EPC and EU Biotech Patents Directive 98/44/EC

The European Patent Convention - EPC

The EPC is an international treaty on the basis of which the EPO - European Patent Office grants patents valid for the member states. It is not an EU institution.

It says: "European patents shall be granted for any inventions which are susceptible of industrial application, which are new and which involve an inventive step" (Article 52 para 1 of the EPC).

However, patents shall not be granted on "plant or animal varieties or essentially biological processes for the production of plants or animals" (Art. 53 lit. b, EPC), as well as for "discoveries" (Art. 52, EPC).

Art. 53 lit. a of the EPC secures the ethical borders of the patent right: Patents have to be in accordance with morality and "ordre public".

The jurisprudence of the European Patent Office and its Boards of Appeal interprets what these criteria mean in a particular case.

In the opinion of the initiators of this website, these exceptions to patentability would clearly prevent any patenting of plants and animals!

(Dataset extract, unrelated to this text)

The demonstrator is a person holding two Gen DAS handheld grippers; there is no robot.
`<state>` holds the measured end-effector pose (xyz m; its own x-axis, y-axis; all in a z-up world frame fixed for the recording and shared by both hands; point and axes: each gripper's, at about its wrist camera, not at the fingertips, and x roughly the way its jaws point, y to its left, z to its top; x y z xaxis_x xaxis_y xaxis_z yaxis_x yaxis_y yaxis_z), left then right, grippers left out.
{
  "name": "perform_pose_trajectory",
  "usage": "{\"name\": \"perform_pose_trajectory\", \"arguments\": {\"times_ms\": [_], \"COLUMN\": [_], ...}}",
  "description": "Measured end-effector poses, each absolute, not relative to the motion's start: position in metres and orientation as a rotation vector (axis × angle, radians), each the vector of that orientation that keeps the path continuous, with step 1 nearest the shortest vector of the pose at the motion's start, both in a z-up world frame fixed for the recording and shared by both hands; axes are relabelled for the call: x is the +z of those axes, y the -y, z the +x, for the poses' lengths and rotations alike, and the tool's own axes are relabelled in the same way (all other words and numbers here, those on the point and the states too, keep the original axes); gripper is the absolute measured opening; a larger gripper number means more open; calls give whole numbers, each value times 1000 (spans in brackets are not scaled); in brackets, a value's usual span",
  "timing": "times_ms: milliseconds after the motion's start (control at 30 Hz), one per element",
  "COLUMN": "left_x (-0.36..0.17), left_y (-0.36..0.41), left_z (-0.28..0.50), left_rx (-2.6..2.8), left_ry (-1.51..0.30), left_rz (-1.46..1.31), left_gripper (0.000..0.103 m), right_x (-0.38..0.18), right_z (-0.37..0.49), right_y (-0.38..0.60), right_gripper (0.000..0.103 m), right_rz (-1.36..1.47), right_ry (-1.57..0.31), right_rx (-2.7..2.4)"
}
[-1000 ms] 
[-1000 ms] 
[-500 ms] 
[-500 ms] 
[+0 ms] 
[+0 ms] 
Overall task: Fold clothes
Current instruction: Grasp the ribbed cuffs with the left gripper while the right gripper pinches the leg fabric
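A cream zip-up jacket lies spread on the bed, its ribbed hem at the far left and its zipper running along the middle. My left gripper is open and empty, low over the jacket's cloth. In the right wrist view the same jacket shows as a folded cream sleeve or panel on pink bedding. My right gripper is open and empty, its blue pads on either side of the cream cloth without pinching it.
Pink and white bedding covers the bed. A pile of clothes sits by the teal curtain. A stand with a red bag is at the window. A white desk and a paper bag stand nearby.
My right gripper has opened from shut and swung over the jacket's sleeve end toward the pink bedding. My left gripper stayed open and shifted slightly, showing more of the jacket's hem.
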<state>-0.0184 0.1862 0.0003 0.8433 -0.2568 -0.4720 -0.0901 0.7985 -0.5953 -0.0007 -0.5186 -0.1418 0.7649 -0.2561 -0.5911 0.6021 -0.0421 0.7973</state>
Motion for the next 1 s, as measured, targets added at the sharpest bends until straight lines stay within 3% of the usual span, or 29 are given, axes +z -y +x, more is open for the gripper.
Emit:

The Live Patents Directive 98/44/EC

However, these traditional limits to patentability have been newly defined in Europe through an EU directive, which circumvents or hollows out the prohibitions to patentability as defined in the EPC (European Patent Convention). According to directive 98/44/EC patents on plants and animals, on parts of the human body and on genes are explicitly allowed. The directive not only expands existing patent law and corrodes some fundamental principles of the system of intellectual property rights. It also leads to a serious violation of essential ethical principles, violates the EPC and goes far beyond what is requested by the World Trade Organisation (WTO).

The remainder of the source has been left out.